Forte coopération régionale et rôle
accru des États
La faute à qui ? « Sans aucun doute aux catastrophes naturelles contre lesquelles l’homme ne peut rien ou presque, au système financier international où les produits alimentaires de première nécessité sont cotés en Bourse, mais aussi et surtout aux politiques irresponsables des États qui accordent une importance dérisoire au secteur agricole », a soutenu le ministre de l’Agriculture, Hussein Hajj Hassan. « Je ne suis pas pour une économie complètement fermée et un État interventionniste, mais il ne faut pas que la liberté des échanges soit synonyme d’une dépendance accrue aux importations. Au contraire, elle doit favoriser la production locale et l’exportation », a indiqué M. Hajj Hassan.
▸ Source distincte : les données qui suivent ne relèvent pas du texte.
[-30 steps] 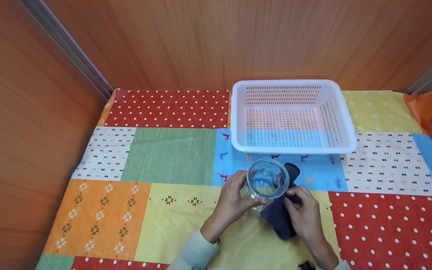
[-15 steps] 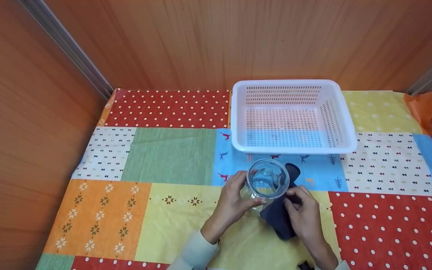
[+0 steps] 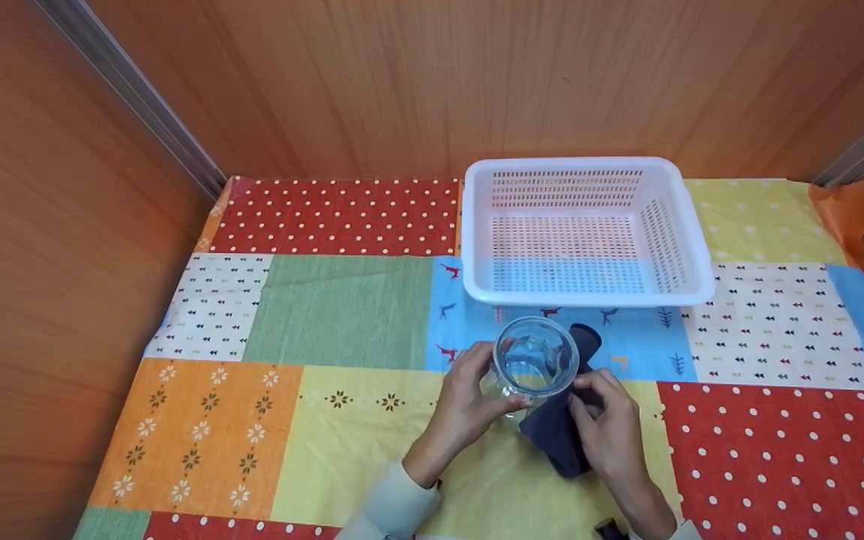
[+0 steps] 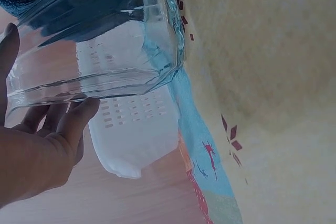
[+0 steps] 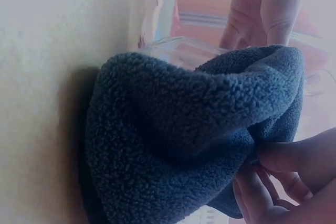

Bien qu’ayant chacun une vision propre des politiques à mettre en place pour mettre un terme à cette situation critique, tous les participants au forum étaient d’accord sur la place centrale des États dans la prise de mesures urgentes. Parmi les propositions retenues, l’aide à la collaboration entre agriculteurs et industriels, le soutien financier aux projets des petits agriculteurs, l’encouragement des études d’investigations scientifiques, le renforcement des projets de partenariat public-privé. Selon le ministre de l’Agriculture, « ces initiatives ne visent pas seulement à dynamiser le secteur agricole, mais toute l’économie d’un pays en favorisant la croissance, en créant des opportunités de travail et en rendant les produits locaux plus compétitifs au niveau international ».
Si l’on en croit les chiffres avancés, 85 % des produits alimentaires consommés par les Libanais sont importés et une part très minime d’entre eux proviennent des pays de la région. Dans un contexte économique mondial de plus en plus difficile, il devient primordial, selon le ministre, que les pays arabes unissent leurs efforts pour pouvoir affronter ensemble la concurrence d’autres blocs régionaux plus puissants. Dans cet esprit, M. Hajj Hassan a prôné un renforcement de la collaboration avec les pays voisins et la mise en place de projets d’investissement interrégionaux. « Nous, pays arabes, avons les moyens de développer une industrie agroalimentaire de qualité. L’urgence se fait sentir dans la rue et le temps est aujourd’hui venu de nous donner les moyens de le faire », a conclu le ministre de l’Agriculture au terme de la première série de conférences du forum.